**ABOUT THIS EXERCISE**
Where a picture appears, leave it out, and transcribe all the lines below exactly.

**MATERIAL PROVIDED**
-----

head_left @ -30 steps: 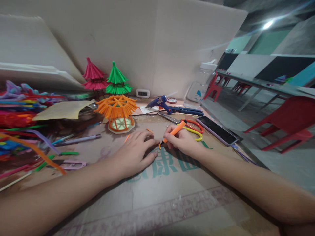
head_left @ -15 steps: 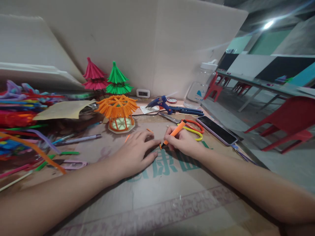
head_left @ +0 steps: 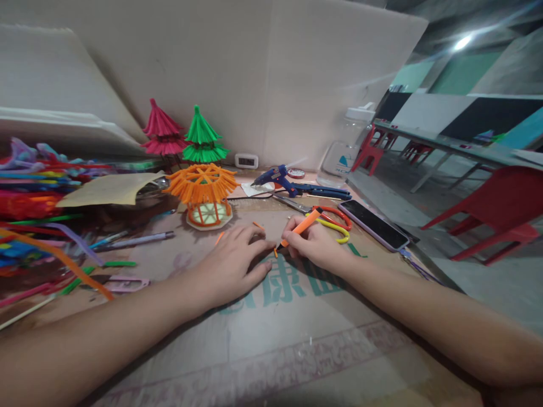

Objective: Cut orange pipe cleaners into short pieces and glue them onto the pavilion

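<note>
In my right hand is an orange marker, gripped like a pen with its dark tip pointing down and left. That tip is at a tiny orange piece on the cardboard. My left hand rests palm down, fingers apart, its index fingertip beside the same piece. Two more small orange strips lie by the left fingers, one of them a short strip. Behind that hand stands an orange pavilion-like model of fuzzy stems. Scissors with red and yellow handles lie just behind my right hand.
At the back are a blue glue gun, pliers-like tool, small digital clock and clear bottle. A phone lies right. Pink and green models stand behind; colourful pipe cleaners crowd the left.
The marker's tip has shifted very slightly left and up along the small orange piece. My left hand has hardly moved, and everything else looks the same.
</note>
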Motion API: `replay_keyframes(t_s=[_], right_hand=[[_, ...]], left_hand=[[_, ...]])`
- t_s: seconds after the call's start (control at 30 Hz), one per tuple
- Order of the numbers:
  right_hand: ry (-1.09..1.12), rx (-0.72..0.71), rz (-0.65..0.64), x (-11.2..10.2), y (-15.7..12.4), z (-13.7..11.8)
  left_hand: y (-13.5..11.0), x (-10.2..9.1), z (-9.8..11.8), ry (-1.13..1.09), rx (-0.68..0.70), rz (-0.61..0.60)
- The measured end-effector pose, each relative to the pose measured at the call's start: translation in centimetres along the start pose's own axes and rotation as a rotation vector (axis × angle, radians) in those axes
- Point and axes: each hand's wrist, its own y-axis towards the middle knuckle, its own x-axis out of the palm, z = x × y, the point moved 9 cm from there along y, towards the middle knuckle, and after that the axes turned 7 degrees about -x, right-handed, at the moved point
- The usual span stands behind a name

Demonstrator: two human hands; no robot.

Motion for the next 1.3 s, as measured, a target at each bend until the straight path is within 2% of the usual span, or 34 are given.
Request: replay_keyframes(t_s=[0.2, 0.4, 0.6, 0.77, 0.97, 1.17, 1.3], right_hand=[[0.028, 0.030, -0.067, 0.62, -0.17, -0.16], [0.016, 0.004, -0.020, 0.20, -0.06, -0.16], [0.013, 0.008, -0.059, 0.57, -0.11, -0.09], [-0.006, -0.033, -0.006, 0.14, -0.05, -0.61], [0.032, 0.015, -0.072, 0.68, -0.18, -0.27], [0.016, 0.000, -0.028, 0.30, -0.06, -0.28], [0.037, 0.004, -0.079, 0.79, -0.17, -0.40]], left_hand=[[-0.01, -0.05, -0.15, -0.026, -0.012, 0.002], [-0.07, -0.07, -0.14, -0.015, -0.007, 0.007], [-0.07, -0.18, -0.14, -0.031, -0.009, 0.016], [-0.12, -0.16, -0.21, -0.018, -0.014, 0.026], [-0.05, -0.14, -0.15, -0.020, -0.019, 0.005], [-0.08, -0.07, -0.29, -0.016, -0.023, 0.009], [-0.11, 0.06, -0.33, -0.014, -0.022, 0.004]])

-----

**SOLVED PROBLEM**
head_left @ -30 steps: 
head_left @ -15 steps: 
head_left @ +0 steps: 

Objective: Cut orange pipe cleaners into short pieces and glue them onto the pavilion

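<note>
In my right hand is an orange marker, gripped like a pen with its dark tip pointing down and left. That tip is at a tiny orange piece on the cardboard. My left hand rests palm down, fingers apart, its index fingertip beside the same piece. Two more small orange strips lie by the left fingers, one of them a short strip. Behind that hand stands an orange pavilion-like model of fuzzy stems. Scissors with red and yellow handles lie just behind my right hand.
At the back are a blue glue gun, pliers-like tool, small digital clock and clear bottle. A phone lies right. Pink and green models stand behind; colourful pipe cleaners crowd the left.
The marker's tip has shifted very slightly left and up along the small orange piece. My left hand has hardly moved, and everything else looks the same.
</note>
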Motion API: `replay_keyframes(t_s=[_], right_hand=[[_, ...]], left_hand=[[_, ...]])`
- t_s: seconds after the call's start (control at 30 Hz), one per tuple
- Order of the numbers:
  right_hand: ry (-1.09..1.12), rx (-0.72..0.71), rz (-0.65..0.64), x (-11.2..10.2), y (-15.7..12.4), z (-13.7..11.8)
  left_hand: y (-13.5..11.0), x (-10.2..9.1), z (-9.8..11.8), ry (-1.13..1.09), rx (-0.68..0.70), rz (-0.61..0.60)
- The measured end-effector pose, each relative to the pose measured at the call's start: translation in centimetres along the start pose's own axes and rotation as a rotation vector (axis × angle, radians) in those axes
- Point and axes: each hand's wrist, its own y-axis towards the middle knuckle, its own x-axis out of the palm, z = x × y, the point moved 9 cm from there along y, towards the middle knuckle, and after that the axes turned 7 degrees about -x, right-handed, at the moved point
- The usual span stands behind a name

Demonstrator: two human hands; no robot.

Motion for the next 1.3 s, as measured, a target at each bend until the straight path is within 2% of the usual span, or 34 are given.
Request: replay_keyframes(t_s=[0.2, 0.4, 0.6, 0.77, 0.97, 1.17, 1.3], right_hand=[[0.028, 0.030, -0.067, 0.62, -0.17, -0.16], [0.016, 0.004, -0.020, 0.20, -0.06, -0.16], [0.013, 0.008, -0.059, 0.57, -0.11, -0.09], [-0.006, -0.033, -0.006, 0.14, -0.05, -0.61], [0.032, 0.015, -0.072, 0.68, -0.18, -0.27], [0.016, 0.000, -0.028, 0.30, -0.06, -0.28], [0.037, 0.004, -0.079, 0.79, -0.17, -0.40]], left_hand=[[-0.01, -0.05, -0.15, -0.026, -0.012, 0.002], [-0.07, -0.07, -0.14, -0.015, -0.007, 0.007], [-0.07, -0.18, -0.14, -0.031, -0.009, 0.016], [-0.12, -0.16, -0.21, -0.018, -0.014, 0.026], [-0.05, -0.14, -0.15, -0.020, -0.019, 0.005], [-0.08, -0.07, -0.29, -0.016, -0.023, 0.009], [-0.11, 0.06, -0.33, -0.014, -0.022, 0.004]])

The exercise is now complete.